Features of the new recommendations that should facilitate their acceptance, according to Cohen, are “their enhanced clarity in describing MS as we currently understand it, and their consistency with what we have learned in the interval since the 1996 phenotypes were adopted.”
Reingold, who is president of Scientific and Clinical Review Associates, LLC, noted that the 1996 definitions were well received and quickly implemented in clinical trials, and that it was very easy to reach consensus in the group that developed the new definitions.
“There was some concern regarding the recommendation for annual MRI in terms of healthcare costs and also in that MRI lesions may not always reflect clinical changes,” Reingold said. “Currently, most clinicians often use MRI only if the patient is doing worse. We waffled a little and said that clinicians could use MRI more or less frequently, but that they should document the frequency and their underlying reasons.”

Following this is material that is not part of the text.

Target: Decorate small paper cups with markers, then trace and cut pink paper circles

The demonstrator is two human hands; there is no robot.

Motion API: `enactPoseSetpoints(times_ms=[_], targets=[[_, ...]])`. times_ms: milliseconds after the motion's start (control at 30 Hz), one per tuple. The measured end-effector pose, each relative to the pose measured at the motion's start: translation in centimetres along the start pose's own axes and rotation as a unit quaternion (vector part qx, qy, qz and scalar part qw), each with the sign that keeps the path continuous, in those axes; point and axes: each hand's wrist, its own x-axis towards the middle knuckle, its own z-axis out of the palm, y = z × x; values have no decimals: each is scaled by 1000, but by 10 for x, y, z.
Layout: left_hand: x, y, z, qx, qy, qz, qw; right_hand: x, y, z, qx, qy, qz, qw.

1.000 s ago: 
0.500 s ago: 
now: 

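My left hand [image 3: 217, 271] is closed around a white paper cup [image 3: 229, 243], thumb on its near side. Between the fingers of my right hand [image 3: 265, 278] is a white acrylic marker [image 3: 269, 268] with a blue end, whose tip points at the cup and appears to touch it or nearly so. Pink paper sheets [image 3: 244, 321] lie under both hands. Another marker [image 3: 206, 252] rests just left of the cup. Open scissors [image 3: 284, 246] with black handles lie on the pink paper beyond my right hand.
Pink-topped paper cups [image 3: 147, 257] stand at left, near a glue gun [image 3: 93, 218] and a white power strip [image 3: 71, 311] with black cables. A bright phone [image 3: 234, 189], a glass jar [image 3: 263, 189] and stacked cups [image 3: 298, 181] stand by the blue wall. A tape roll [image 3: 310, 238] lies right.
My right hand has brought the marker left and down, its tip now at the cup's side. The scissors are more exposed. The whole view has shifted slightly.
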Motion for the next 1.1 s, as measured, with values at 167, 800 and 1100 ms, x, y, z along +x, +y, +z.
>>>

Potential impact of new MS descriptors
“If the MRI shows new gadolinium-enhancing lesions when there is no clinical change, we might consider starting or switching therapy,” Reingold said. “In terms of clinical trials, we should include measures of activity and consider stratification based on these measures. This could help determine whether a new therapy works on all forms of MS, or only on active or inactive MS.”
Cohen agreed that better stratification of participants in clinical research should help to refine our understanding of clinical therapeutic regimens and their impact.
In terms of additional research, Lublin recommended long-term longitudinal and cohort studies, imaging studies, prospective follow-up, and research to better understand and define MS phenotypes. These should continue to refine the framework for clinical research and improve clinical care and decisionmaking.
“From the clinical standpoint, more than anything else, we need robust markers of MS activity which are affordable, reliable, and sensitive enough to be used at the individual level to robustly predict disease activity, therapeutic response, and disability prognosis,” Cohen concluded. “At the research level, we need to understand the pathologic mechanisms underlying these phenotypes and their relationship to each other, more sensitive tools to detect these pathological mechanisms in vivo, and a better understanding of the causative factors which initiate and sustain the disease.”
Key open questions
- How will future research further refine MS clinical descriptors incorporating objective measures of disease activity?
- How will the new descriptors be accepted and implemented, and what will be their impact on research trials and clinical practice?
Disclosures and sources of funding
The many authors of the Neurology article reported various disclosures involving pharmaceutical companies, as described in the online article. Dr. Cohen did not report any financial disclosures.